Task to complete:
What should come back is the data below, word for word, minus any picture.
═══ Data for analysis
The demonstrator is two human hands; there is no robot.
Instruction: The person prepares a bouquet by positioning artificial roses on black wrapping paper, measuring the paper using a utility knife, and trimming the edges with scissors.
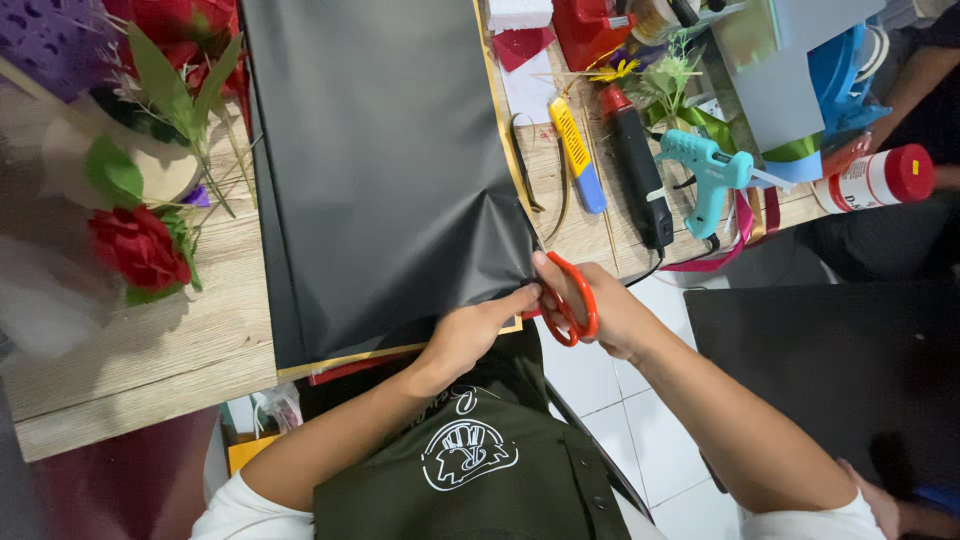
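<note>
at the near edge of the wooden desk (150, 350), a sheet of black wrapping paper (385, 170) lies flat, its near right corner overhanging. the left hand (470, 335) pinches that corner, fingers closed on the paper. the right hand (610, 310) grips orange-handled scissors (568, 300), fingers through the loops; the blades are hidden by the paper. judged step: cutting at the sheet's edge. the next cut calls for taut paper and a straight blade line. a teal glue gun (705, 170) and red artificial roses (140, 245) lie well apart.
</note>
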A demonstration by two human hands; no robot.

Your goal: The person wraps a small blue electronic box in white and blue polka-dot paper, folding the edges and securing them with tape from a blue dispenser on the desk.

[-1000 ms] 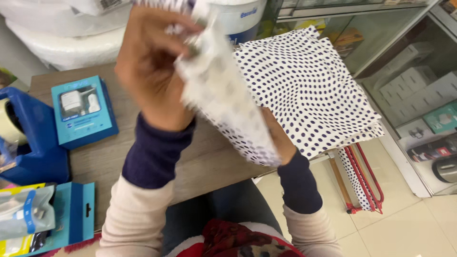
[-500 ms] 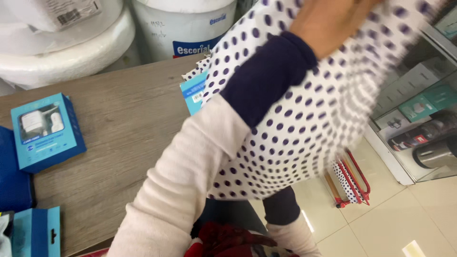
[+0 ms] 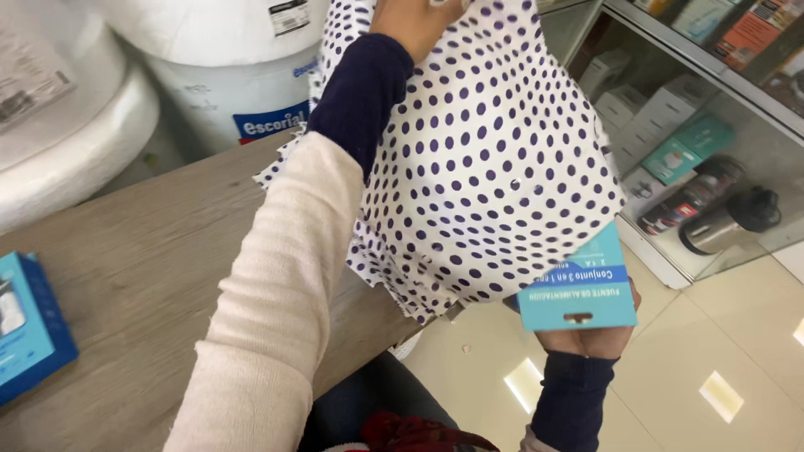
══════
The completed task:
The demonstrator is two human hands; there is no robot.
Instruction: The person prepares a bouquet by positioning artificial roses on black wrapping paper, measuring the paper using a utility knife, and trimming the edges with scissors.
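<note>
at the near edge of the wooden desk (150, 350), a sheet of black wrapping paper (385, 170) lies flat, its near right corner overhanging. the left hand (470, 335) pinches that corner, fingers closed on the paper. the right hand (610, 310) grips orange-handled scissors (568, 300), fingers through the loops; the blades are hidden by the paper. judged step: cutting at the sheet's edge. the next cut calls for taut paper and a straight blade line. a teal glue gun (705, 170) and red artificial roses (140, 245) lie well apart.
</note>
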A demonstration by two human hands; no robot.

Your goal: The person wraps a small blue electronic box in white and blue polka-dot paper, folding the edges and securing them with tape from a blue dispenser on the desk.

[-1000 ms] 
[-500 ms] 
[+0 ms] 

That's the full output for the exercise.